- _What you have to do_
Word for word, copy the listing below and leave out its images.

- _Dataset section_
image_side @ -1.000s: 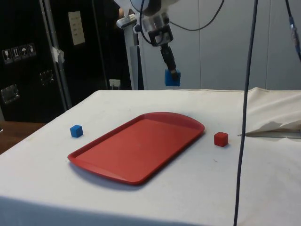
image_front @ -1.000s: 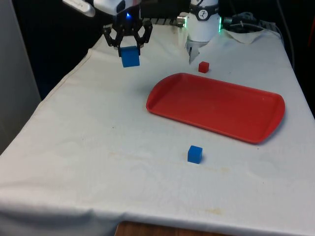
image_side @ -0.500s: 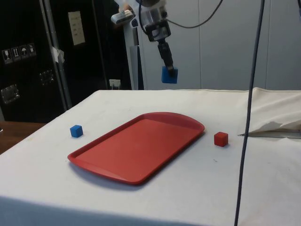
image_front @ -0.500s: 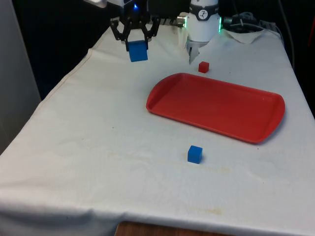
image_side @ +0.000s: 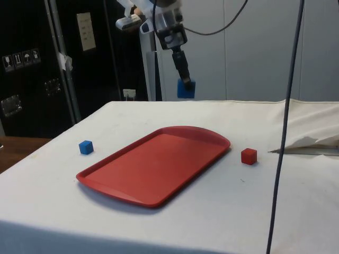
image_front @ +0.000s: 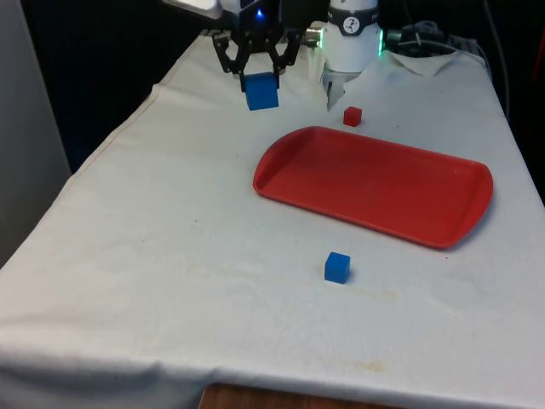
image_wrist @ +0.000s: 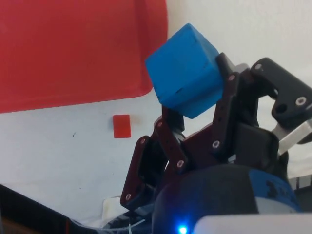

- _Response to this exercise_
image_side @ -1.000s: 
image_front @ -1.000s: 
image_side @ -0.500s: 
image_front @ -0.500s: 
image_side @ +0.000s: 
image_front @ +0.000s: 
image_wrist @ +0.000s: 

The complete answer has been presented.